**EXERCISE MATERIALS**
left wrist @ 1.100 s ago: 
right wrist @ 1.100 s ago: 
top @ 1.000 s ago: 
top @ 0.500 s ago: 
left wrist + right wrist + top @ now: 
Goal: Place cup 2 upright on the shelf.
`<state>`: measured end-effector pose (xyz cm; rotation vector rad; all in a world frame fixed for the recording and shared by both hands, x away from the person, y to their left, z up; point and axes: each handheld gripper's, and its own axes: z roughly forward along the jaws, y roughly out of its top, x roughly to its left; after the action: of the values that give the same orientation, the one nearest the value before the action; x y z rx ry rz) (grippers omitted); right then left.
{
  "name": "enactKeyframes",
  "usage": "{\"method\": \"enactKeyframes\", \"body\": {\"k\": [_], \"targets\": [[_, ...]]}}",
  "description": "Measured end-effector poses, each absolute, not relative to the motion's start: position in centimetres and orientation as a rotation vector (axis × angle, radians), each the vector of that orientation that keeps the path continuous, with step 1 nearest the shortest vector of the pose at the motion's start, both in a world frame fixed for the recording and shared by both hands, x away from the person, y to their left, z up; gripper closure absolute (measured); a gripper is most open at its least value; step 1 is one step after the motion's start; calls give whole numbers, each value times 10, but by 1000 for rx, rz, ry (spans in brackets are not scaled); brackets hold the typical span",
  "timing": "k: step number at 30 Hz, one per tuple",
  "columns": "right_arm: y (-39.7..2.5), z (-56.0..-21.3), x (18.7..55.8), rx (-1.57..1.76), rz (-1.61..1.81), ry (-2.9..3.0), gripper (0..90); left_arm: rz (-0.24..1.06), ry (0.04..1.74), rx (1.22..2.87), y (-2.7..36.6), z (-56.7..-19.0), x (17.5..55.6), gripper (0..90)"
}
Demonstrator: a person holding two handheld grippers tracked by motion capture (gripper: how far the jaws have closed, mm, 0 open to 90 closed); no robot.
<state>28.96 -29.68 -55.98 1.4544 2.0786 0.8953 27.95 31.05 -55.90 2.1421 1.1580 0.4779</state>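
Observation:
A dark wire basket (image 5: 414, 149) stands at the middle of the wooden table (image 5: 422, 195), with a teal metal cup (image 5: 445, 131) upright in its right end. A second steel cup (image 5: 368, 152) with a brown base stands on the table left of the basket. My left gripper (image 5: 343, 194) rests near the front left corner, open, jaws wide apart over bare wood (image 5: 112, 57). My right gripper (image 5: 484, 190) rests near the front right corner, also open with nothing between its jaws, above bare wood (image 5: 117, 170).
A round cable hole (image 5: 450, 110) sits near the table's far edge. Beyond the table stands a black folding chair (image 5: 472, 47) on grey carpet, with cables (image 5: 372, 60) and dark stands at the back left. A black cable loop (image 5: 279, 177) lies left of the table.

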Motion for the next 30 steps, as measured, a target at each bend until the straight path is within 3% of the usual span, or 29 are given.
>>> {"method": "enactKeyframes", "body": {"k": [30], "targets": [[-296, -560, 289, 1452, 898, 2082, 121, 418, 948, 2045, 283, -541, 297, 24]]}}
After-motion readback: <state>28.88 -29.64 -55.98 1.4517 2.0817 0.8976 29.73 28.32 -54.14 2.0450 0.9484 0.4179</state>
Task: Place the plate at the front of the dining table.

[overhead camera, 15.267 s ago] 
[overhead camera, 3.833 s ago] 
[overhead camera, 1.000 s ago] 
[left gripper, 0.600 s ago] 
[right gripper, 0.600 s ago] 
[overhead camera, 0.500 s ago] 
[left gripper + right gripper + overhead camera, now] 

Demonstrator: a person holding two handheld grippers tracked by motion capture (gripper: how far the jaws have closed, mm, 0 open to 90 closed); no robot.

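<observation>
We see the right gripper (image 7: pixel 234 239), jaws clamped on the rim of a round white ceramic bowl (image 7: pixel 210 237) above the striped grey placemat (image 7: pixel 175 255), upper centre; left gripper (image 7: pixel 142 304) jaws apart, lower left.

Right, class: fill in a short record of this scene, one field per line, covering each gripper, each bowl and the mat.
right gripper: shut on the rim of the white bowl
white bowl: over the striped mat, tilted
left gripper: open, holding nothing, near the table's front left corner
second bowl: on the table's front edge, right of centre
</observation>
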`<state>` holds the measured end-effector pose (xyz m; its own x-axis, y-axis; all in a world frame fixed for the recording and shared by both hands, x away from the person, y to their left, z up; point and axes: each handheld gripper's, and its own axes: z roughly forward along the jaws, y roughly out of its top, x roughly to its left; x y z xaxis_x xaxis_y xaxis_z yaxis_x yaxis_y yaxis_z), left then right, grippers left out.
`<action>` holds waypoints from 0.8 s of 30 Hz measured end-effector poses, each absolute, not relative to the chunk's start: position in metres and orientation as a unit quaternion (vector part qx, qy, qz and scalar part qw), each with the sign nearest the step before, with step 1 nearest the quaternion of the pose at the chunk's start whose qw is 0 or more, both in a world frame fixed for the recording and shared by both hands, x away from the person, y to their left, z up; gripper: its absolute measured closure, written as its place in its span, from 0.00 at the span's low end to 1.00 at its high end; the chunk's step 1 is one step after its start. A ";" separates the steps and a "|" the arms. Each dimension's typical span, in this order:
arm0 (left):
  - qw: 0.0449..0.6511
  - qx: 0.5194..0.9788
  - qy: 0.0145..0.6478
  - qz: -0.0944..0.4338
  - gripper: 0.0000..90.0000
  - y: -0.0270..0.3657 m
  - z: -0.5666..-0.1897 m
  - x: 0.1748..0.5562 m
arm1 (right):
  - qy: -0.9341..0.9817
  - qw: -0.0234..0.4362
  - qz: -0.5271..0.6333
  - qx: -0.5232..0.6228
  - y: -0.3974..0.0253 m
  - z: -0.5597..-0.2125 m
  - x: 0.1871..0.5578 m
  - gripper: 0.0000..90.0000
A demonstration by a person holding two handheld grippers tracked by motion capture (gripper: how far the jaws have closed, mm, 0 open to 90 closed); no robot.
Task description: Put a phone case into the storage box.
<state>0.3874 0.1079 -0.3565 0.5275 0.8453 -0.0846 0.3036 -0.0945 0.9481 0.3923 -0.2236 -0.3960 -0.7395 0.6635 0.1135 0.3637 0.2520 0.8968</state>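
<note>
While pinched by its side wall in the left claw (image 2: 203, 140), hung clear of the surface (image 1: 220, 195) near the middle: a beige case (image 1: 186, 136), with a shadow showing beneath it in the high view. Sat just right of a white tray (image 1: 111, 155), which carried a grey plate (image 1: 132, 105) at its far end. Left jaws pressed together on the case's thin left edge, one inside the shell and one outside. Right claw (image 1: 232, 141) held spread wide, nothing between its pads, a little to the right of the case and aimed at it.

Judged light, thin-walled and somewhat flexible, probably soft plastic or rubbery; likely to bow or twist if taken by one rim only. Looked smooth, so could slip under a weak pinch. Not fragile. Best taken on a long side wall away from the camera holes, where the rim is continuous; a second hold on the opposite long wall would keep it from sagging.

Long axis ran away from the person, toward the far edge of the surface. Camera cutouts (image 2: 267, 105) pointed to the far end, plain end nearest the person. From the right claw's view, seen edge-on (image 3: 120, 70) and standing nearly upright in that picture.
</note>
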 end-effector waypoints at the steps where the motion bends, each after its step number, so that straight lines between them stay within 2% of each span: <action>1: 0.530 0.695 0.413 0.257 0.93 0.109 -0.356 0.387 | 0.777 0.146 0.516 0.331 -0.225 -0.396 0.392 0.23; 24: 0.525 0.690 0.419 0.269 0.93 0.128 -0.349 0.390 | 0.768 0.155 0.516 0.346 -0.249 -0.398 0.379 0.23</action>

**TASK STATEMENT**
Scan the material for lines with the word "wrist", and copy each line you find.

**RESULT**
left wrist @ 1.100 s ago: 
right wrist @ 1.100 s ago: 
left wrist + right wrist + top @ now: 

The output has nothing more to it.